> _GOAL OF THE EXERCISE_:
Please state how many lines in the records contain the string "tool", with no words besides the number.

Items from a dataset
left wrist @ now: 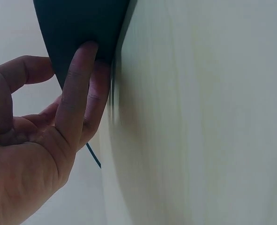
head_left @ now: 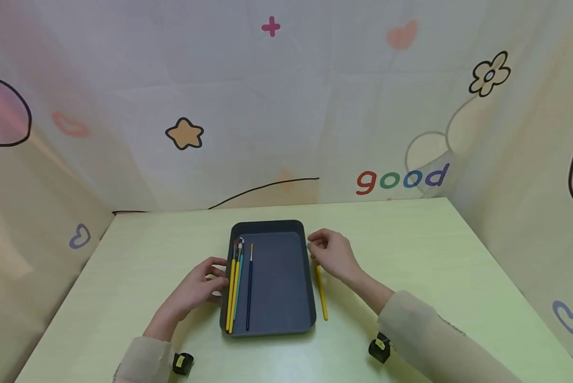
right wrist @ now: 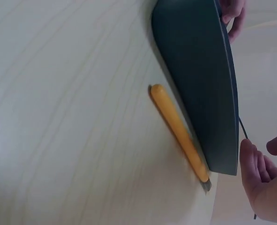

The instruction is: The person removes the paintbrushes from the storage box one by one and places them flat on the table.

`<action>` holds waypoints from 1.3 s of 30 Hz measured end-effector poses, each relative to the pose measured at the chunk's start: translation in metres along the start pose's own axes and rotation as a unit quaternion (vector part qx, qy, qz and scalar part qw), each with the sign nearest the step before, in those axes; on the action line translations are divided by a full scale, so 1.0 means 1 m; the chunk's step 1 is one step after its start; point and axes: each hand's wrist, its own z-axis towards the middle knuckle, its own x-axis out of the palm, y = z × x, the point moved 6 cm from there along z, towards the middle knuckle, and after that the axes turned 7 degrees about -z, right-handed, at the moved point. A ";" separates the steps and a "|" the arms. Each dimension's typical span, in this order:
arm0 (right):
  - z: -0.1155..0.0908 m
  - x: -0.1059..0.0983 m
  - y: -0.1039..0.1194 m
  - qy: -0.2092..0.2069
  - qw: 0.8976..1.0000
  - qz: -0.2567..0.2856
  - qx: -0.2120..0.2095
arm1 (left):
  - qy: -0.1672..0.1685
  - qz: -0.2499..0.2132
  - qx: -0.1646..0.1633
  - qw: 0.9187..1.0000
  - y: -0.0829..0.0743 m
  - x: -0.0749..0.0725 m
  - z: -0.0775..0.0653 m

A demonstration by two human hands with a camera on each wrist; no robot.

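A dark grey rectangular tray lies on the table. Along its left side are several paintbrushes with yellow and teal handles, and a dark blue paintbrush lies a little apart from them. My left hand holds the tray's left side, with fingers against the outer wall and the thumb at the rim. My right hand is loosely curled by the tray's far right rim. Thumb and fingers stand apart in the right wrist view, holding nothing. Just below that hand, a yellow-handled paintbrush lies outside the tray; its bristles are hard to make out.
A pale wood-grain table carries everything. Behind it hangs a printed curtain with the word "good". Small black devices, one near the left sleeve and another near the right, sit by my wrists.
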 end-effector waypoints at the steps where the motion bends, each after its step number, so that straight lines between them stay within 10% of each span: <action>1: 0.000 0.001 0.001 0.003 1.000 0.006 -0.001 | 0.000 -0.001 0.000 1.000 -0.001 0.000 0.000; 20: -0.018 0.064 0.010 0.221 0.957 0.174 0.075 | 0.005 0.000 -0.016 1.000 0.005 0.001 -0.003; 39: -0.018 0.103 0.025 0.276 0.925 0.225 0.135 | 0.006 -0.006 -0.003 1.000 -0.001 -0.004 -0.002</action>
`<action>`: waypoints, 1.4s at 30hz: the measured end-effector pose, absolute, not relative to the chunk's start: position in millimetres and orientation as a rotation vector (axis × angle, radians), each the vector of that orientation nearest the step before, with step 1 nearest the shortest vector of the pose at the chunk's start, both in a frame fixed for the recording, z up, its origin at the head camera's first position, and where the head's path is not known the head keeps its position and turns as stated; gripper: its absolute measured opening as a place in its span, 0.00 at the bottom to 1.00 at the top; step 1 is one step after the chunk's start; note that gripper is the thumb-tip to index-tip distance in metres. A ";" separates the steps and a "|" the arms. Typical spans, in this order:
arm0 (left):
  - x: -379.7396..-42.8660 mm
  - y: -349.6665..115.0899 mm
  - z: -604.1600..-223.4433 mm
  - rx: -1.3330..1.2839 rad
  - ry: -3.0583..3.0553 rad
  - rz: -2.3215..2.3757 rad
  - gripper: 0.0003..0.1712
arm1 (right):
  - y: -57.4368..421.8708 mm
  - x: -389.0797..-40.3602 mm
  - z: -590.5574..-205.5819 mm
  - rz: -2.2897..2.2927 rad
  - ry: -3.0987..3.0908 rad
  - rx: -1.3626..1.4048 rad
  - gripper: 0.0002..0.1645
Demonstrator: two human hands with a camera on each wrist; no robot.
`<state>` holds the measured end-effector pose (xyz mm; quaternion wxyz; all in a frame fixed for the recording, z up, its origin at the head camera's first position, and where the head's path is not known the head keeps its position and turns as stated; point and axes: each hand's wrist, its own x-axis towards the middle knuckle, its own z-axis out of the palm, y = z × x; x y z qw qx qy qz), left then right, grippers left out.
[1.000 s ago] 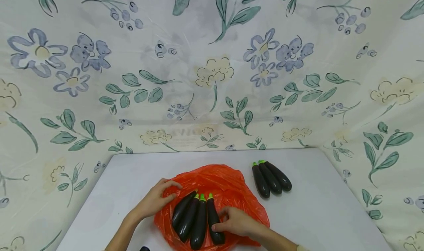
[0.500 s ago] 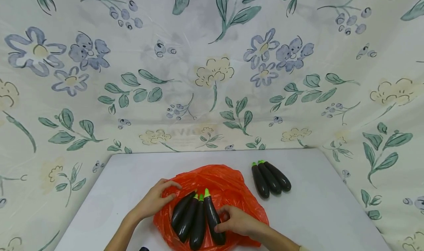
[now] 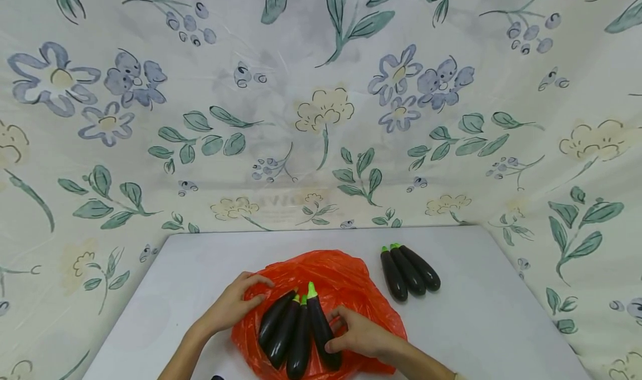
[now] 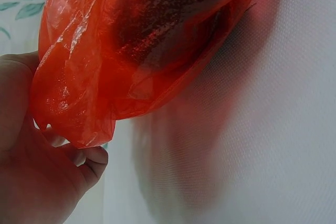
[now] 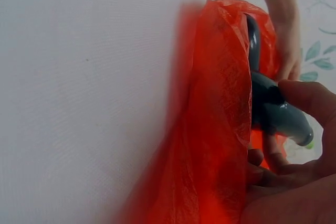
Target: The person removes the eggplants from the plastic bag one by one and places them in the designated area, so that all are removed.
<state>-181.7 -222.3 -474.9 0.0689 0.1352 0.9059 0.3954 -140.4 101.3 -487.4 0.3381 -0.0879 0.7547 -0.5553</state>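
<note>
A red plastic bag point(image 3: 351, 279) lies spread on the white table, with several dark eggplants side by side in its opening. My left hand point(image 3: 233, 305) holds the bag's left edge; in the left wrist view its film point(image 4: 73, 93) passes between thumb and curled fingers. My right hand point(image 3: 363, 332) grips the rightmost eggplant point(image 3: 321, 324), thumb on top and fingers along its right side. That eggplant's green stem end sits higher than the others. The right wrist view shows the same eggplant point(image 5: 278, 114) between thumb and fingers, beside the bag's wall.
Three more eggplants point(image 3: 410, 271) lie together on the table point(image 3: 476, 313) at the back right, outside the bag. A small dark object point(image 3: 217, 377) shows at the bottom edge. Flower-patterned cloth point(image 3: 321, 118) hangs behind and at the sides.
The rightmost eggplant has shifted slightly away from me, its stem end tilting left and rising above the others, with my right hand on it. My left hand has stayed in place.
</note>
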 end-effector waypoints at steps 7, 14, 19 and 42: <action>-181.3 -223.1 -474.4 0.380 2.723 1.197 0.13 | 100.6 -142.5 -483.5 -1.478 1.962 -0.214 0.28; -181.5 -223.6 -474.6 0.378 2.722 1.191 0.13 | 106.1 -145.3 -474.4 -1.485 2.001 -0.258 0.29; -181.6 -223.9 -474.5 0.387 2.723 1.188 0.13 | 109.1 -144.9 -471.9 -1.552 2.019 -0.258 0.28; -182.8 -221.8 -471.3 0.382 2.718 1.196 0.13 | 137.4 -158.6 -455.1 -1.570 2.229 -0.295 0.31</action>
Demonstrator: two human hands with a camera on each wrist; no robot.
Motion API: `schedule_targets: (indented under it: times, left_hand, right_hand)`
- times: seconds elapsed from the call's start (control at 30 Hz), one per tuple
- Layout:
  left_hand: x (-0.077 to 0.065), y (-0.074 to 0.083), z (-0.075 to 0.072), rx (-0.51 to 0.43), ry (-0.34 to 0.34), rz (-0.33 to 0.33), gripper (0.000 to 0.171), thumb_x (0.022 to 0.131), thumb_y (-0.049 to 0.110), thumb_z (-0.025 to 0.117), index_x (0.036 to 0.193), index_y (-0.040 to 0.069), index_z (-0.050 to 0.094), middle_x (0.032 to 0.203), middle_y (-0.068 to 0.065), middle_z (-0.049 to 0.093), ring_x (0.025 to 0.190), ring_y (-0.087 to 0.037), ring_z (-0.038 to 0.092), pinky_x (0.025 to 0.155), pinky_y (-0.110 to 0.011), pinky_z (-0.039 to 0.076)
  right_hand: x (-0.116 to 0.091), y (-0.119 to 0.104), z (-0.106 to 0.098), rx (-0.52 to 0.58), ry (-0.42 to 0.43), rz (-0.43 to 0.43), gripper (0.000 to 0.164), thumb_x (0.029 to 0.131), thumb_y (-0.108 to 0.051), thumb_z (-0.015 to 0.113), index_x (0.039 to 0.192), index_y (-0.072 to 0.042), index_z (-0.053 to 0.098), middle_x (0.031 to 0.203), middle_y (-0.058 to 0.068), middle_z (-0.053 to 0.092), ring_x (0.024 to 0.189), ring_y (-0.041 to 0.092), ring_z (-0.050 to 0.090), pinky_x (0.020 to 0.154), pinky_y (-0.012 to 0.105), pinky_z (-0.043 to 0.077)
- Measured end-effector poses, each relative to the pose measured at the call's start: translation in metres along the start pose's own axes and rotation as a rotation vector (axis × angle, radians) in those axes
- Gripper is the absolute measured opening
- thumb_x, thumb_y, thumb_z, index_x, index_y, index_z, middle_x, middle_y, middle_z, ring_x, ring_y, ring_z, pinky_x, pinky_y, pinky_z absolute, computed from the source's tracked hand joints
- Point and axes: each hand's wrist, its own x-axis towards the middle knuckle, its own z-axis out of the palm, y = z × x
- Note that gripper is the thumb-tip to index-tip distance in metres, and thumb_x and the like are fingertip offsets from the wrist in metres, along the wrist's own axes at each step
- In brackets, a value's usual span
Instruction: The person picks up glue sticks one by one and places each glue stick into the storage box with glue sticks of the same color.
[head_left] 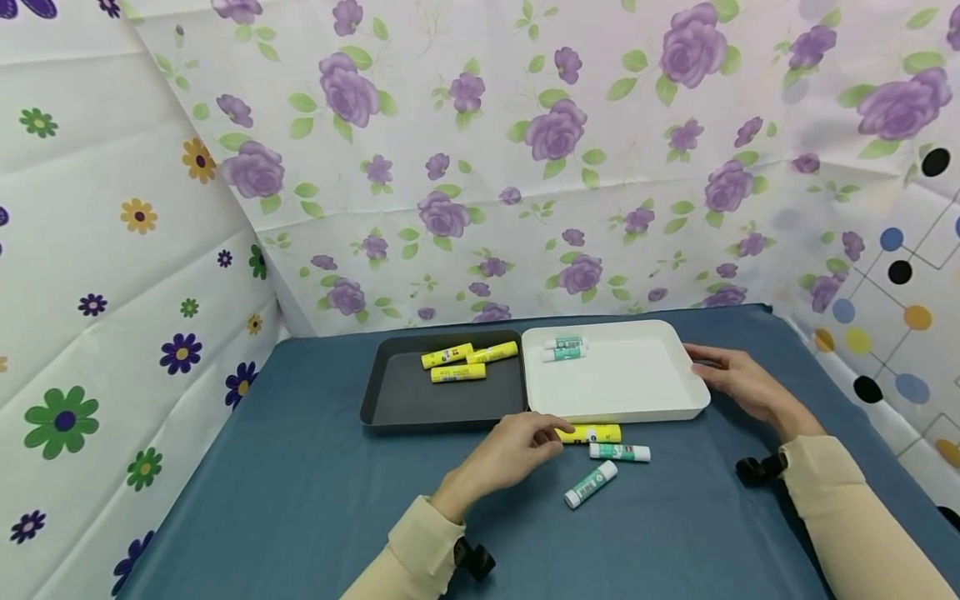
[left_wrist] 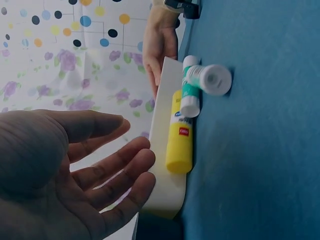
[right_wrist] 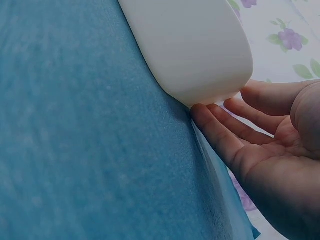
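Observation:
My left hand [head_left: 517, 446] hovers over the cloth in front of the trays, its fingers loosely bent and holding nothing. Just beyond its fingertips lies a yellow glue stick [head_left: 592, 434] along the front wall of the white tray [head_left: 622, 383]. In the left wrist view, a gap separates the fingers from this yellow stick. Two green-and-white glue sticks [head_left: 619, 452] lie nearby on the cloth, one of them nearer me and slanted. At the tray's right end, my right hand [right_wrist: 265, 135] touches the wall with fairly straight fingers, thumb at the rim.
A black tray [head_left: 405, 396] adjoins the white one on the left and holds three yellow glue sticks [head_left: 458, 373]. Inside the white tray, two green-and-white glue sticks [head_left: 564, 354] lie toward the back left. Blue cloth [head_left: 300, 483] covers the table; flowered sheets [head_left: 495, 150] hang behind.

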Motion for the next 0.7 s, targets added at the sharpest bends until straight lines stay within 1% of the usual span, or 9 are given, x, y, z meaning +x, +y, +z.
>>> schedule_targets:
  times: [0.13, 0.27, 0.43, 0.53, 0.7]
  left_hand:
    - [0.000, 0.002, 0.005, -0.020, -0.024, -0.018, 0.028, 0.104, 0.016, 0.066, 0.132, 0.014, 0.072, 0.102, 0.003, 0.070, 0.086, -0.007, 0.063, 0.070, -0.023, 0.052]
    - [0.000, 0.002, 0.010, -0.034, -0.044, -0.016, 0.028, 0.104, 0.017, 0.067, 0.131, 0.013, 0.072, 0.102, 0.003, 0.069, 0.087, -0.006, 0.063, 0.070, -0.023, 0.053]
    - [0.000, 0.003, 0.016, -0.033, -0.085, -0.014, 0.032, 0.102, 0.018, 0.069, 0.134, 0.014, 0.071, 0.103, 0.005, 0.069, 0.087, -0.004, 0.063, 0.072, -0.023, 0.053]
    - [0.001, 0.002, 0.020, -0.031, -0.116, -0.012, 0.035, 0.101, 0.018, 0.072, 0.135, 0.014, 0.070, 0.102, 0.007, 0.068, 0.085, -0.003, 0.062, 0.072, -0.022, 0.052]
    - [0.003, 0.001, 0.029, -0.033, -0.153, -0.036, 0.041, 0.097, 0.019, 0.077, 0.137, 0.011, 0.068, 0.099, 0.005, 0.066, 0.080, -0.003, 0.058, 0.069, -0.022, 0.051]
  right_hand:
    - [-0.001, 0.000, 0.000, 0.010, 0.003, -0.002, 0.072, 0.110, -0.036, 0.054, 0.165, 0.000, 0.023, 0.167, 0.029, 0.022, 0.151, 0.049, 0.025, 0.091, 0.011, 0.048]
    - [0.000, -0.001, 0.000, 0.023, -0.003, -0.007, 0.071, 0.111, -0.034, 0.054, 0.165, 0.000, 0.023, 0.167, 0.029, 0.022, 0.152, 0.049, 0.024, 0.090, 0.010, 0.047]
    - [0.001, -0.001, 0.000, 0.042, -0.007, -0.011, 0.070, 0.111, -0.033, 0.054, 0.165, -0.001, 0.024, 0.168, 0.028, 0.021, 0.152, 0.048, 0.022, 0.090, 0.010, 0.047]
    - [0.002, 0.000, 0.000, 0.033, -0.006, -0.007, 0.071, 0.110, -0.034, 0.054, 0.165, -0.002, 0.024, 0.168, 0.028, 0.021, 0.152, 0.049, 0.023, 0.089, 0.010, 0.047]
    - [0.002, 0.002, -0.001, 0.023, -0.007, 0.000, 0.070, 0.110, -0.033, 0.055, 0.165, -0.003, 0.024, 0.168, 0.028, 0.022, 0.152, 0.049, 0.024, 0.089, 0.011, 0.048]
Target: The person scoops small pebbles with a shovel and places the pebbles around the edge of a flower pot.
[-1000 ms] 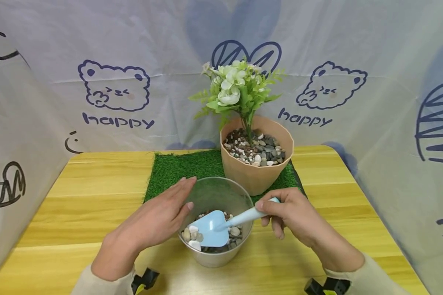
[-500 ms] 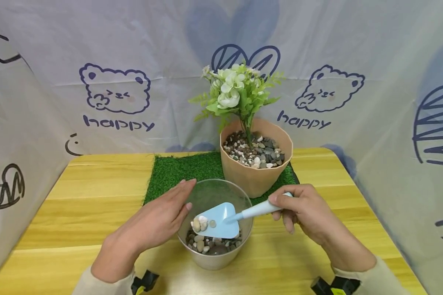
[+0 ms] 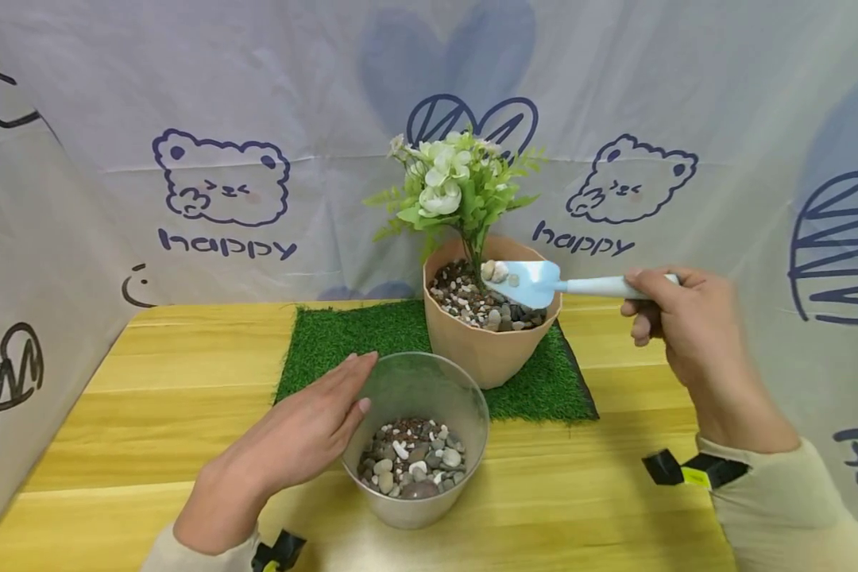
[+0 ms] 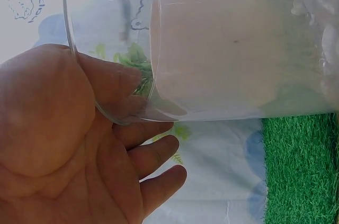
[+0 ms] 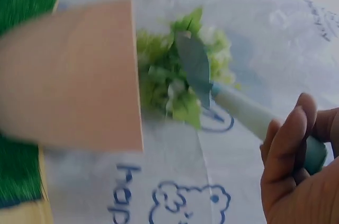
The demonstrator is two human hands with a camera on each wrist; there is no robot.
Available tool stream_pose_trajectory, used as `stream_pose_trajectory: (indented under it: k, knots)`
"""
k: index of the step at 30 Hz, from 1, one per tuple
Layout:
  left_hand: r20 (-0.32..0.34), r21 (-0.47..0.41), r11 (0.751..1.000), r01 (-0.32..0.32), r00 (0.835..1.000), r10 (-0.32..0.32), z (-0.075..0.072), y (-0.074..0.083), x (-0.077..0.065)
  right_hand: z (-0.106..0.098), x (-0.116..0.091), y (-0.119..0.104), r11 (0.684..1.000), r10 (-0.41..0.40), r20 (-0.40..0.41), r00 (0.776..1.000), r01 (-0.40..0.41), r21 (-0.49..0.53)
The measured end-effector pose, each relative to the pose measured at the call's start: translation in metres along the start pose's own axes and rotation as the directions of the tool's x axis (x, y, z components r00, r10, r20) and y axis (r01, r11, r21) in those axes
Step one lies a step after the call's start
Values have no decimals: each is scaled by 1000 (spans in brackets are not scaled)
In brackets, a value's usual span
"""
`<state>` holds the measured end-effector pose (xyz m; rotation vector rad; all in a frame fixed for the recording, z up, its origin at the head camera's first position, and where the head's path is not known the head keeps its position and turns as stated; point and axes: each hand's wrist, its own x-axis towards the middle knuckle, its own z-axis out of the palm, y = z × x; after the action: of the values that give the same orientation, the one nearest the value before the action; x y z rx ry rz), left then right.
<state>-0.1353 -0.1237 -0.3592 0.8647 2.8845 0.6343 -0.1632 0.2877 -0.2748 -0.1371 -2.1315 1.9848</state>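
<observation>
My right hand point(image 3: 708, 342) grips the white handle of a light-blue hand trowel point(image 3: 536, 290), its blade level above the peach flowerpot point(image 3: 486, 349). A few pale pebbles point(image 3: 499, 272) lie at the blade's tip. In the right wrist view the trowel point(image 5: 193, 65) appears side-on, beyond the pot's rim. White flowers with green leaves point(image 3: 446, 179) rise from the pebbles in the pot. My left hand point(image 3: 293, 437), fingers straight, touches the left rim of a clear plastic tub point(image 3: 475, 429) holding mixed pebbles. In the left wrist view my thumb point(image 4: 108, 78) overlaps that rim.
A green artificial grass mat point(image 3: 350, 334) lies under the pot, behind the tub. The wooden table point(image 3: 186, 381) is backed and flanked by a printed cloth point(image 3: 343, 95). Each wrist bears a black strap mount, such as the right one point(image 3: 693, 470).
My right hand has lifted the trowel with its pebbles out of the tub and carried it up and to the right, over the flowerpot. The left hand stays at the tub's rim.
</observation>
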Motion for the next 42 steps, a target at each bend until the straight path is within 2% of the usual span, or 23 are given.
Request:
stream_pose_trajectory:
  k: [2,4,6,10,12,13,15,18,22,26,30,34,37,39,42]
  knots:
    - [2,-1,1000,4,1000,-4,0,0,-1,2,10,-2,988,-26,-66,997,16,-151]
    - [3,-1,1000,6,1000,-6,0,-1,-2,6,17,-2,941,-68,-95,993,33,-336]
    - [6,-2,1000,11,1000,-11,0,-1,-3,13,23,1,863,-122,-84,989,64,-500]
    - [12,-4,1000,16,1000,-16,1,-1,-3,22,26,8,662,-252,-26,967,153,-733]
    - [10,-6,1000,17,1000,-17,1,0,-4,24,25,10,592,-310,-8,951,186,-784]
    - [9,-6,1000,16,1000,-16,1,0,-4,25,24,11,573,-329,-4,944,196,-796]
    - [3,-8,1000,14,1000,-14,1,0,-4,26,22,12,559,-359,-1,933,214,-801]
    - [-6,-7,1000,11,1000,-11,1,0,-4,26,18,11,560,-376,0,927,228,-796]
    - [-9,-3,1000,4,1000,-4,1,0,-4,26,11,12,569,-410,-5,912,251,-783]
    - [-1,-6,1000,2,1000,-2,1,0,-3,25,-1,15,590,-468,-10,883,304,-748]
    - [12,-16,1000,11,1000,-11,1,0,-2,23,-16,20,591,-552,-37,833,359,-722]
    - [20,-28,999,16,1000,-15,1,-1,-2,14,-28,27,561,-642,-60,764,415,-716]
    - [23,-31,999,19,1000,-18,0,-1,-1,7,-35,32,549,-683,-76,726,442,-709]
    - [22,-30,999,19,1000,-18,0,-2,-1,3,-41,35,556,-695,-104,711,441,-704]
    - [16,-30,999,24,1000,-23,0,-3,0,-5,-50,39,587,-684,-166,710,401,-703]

> _ANSWER BOX_:
2